WSB study: Wing swabs can help identify threatened bat species

As white-nose syndrome devastates bats across the continent, scientists are scrambling to better research and conserve them. Biologists in western Canada recently discovered they could use wing swabs for noninvasive genetic sampling and species identification in bats, which is vital to understanding their ecology and protecting the caves where they hibernate.

“We’re trying to find what species are using these underground environments, which will help managers decide what level of protection needs to be applied to these habitats,” said Cori Lausen, co-author on the study in Wildlife Society Bulletin. “Swabbing the inside of the wing and getting epithelial cells is a great way to identify the species of bat.”

Some species look so similar in the field, she said, that “it’s almost impossible to tell them apart.” The Yuma myotis (Myotis yumanensis) and little brown myotis (Myotis lucifugus) are two such bats that roost together and require genetic testing to be distinguished from each other. Despite their morphological likeness, only the little brown myotis is federally listed as endangered. It has a single breeding population that’s now decimated in the eastern part of Canada by the white-nose fungus, and the die-off is expected to continue as the disease proliferates westward, where the species is still fungus-free and abundant.

“It became important to tell these species apart at the hibernaculum because according to species-at-risk legislation in this country, any place a little brown is hibernating is critical habitat and takes on a level of protection,” said Lausen, a bat specialist with the Wildlife Conservation Society-Canada.

She and her colleagues tested swabs as a less harmful alternative to biopsy punches, which leave holes where they extract wing tissue to identify species through DNA analysis. These wounds don’t heal for bats going into hibernation since their bodies focus their resources on conserving energy over winter, so the animals might suffer long-term because of the persisting damage.

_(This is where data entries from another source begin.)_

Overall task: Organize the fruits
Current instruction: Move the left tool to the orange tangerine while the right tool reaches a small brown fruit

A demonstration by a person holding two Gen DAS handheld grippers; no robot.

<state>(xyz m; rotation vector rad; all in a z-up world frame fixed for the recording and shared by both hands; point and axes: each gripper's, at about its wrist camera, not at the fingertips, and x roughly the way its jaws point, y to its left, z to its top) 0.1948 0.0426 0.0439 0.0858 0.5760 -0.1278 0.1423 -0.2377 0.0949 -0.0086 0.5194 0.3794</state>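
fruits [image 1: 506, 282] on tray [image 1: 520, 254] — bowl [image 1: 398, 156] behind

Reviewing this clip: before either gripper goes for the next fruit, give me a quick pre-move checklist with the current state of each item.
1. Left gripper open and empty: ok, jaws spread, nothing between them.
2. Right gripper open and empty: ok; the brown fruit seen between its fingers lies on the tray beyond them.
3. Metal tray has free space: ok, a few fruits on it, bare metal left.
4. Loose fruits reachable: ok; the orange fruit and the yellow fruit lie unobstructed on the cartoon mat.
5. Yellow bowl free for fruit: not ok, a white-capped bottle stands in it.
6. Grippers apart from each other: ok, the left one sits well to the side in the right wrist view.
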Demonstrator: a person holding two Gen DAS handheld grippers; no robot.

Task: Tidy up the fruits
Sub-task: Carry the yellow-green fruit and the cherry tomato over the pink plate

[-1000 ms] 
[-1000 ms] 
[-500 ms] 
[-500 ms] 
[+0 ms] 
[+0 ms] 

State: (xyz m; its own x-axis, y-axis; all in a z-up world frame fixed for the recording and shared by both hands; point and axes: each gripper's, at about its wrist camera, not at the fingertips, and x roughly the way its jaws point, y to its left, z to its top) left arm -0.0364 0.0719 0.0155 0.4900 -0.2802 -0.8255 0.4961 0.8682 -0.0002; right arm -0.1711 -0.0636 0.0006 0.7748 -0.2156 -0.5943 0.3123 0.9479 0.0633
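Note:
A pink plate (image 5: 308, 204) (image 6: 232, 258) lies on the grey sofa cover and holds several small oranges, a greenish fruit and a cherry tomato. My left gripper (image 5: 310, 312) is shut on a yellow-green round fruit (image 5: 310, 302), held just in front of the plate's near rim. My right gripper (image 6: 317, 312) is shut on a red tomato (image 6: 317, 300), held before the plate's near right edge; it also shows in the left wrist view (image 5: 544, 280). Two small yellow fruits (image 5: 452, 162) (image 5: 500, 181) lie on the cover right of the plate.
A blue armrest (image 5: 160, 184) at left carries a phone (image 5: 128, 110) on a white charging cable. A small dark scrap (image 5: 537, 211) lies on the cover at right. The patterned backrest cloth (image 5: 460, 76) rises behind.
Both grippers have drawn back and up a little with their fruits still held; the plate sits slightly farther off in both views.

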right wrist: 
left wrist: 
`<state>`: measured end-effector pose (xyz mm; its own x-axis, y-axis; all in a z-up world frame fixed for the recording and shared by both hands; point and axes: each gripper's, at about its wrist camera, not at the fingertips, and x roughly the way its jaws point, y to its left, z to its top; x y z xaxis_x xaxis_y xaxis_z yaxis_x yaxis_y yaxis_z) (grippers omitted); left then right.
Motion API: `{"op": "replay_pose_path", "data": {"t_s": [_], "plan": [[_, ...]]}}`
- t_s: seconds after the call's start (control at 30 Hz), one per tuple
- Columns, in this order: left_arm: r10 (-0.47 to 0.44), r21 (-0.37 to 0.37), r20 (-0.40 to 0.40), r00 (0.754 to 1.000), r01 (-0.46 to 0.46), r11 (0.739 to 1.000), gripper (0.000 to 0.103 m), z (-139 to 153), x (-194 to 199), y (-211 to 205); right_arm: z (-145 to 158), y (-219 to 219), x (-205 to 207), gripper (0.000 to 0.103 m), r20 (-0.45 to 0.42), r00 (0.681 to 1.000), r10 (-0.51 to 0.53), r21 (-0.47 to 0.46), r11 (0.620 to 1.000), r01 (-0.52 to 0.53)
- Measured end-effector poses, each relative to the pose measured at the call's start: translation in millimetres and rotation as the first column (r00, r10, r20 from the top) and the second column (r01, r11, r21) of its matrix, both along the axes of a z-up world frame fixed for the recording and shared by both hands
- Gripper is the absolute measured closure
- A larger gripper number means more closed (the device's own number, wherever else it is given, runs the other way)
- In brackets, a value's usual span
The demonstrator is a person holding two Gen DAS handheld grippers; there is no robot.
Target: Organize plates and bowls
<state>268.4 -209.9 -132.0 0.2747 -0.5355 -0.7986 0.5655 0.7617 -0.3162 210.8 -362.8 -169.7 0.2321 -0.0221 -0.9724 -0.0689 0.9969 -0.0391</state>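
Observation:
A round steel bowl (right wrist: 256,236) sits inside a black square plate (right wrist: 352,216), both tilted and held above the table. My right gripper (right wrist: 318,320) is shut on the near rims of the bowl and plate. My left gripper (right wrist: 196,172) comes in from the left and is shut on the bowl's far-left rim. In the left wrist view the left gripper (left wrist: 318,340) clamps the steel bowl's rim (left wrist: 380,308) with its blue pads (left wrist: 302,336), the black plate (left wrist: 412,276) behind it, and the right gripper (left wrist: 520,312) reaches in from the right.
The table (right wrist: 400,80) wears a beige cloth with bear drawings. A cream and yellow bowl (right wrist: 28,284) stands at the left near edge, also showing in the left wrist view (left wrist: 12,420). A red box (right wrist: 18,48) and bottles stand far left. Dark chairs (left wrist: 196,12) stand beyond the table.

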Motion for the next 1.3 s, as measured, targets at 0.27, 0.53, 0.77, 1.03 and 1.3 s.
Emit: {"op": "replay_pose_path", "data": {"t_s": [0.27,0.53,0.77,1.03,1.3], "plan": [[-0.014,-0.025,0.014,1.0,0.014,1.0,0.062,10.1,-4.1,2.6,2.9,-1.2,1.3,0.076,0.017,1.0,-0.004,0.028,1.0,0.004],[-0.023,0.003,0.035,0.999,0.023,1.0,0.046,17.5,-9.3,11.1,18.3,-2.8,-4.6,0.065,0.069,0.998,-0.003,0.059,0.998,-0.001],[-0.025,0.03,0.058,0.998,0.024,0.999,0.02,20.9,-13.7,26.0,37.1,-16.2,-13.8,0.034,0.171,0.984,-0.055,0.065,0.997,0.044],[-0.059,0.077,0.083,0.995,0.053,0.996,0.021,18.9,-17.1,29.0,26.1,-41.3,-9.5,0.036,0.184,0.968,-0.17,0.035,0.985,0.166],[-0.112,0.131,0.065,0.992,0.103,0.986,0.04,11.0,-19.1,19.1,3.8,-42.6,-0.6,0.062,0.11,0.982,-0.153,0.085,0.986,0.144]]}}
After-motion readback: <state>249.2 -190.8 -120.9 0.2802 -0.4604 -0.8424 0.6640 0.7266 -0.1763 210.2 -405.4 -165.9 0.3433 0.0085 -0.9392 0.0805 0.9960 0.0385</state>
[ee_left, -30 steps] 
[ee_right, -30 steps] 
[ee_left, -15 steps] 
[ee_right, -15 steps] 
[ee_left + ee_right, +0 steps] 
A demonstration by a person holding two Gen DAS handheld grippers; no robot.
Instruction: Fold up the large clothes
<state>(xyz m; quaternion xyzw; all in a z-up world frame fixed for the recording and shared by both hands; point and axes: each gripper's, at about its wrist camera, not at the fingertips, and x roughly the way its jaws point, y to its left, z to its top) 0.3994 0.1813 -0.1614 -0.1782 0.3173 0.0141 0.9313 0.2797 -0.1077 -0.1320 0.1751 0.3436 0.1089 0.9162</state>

In 2014 and 2015, Lausen’s team lightly rubbed swabs across the wings of 55 already identified bats captured in nets across northern Alberta and British Columbia during summer and fall. The researchers gathered a lot of genetic material in the form of outer skin cells that they then sent to the lab to determine the various species the DNA had come from. All species identifications from swabs taken inside the wing — Yuma myotis, little brown myotis, northern myotis (Myotis septentrionalis), long-eared myotis (Myotis evotis) and silver-haired bat (Lasionycteris noctivagans) — were correct, said Lausen, a TWS member.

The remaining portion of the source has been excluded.